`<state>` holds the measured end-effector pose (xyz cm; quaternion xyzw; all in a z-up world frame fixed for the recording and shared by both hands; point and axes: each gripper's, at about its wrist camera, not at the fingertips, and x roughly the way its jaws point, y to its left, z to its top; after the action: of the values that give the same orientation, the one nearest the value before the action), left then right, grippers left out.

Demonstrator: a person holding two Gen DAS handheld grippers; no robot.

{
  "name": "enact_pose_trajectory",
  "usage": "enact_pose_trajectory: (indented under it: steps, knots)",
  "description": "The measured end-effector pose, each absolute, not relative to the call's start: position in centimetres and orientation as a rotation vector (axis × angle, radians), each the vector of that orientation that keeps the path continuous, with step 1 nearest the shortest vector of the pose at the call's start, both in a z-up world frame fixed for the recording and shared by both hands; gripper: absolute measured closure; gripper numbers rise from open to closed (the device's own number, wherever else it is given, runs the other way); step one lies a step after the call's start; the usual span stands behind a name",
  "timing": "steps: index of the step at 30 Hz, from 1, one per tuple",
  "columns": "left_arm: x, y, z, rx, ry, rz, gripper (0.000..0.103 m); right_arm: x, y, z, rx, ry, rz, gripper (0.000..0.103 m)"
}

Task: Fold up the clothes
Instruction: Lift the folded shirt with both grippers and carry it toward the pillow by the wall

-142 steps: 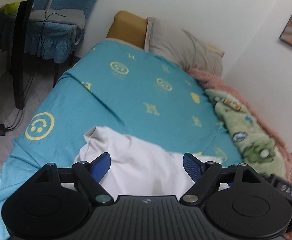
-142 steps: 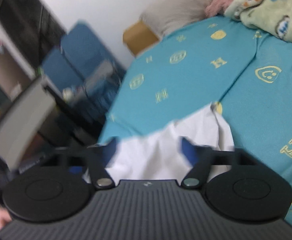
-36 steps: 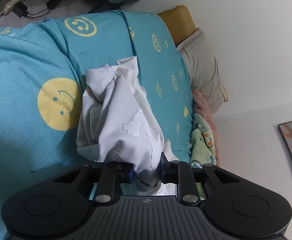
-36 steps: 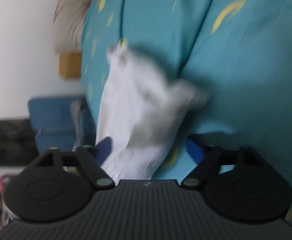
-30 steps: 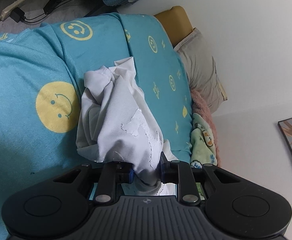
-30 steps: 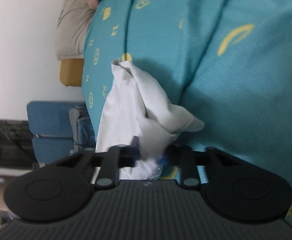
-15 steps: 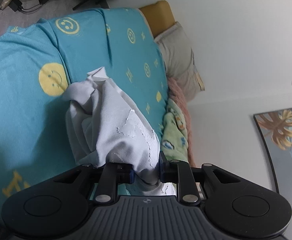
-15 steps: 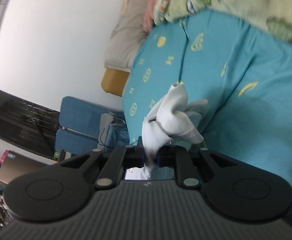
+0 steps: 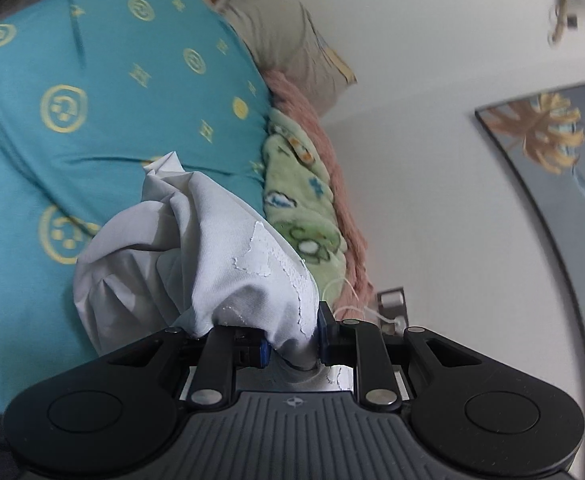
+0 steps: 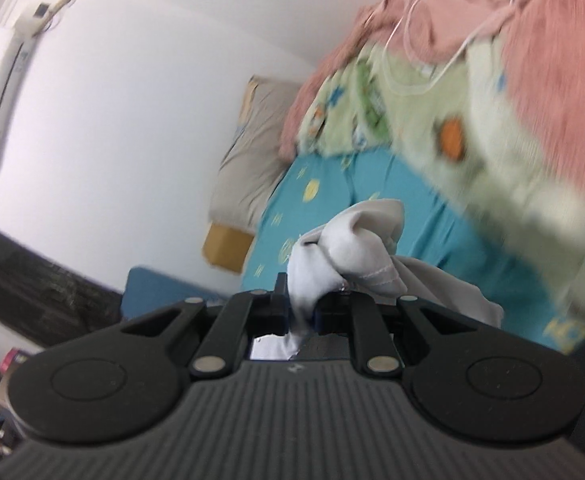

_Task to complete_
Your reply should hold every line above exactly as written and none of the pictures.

_Answer area_
`<state>` holds the measured end-effector pose (xyz cm; quaternion xyzw; all in a z-up world frame fixed for the recording and shared by both hands; point and axes: each gripper's, at about its wrist camera, not at the fingertips, and x roughly the way its jaws point, y to its left, z to its top; after the action: of the values that give the same orientation, the one nearest the value before the action), left then right, grippers left out.

Demonstrator: a person holding two Gen DAS handheld grippers; no robot.

{
  "name": "enact_pose_trajectory",
  "usage": "enact_pose_trajectory: (indented under it: steps, knots)",
  "description": "The measured end-effector pose, each absolute, not relative to the call's start: position in centimetres and orientation as a rotation vector (axis × angle, radians), each the vector of that orientation that keeps the path continuous, with step 1 nearest the shortest vector of the pose at the call's start, both in a z-up world frame fixed for the recording and shared by both hands; gripper: absolute measured closure; gripper numbers rise from open to closed (the device's own number, wherever else it is given, runs the other way); step one lies a step after the call's start; the usual span stands behind a name",
  "timing": "steps: index of the step at 30 Hz, from 1, one per tuple",
  "columns": "left_arm: x, y, z, rx, ry, rz, gripper (0.000..0.103 m); right_arm: x, y, z, rx, ry, rz, gripper (0.000..0.103 m)"
}

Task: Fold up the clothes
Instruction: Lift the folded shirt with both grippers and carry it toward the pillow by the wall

-142 steps: 
-142 steps: 
-36 steps: 
-36 steps: 
-30 steps: 
-30 steps: 
-15 steps: 
-15 steps: 
+0 steps: 
+0 steps: 

Nothing remains to add to the answer.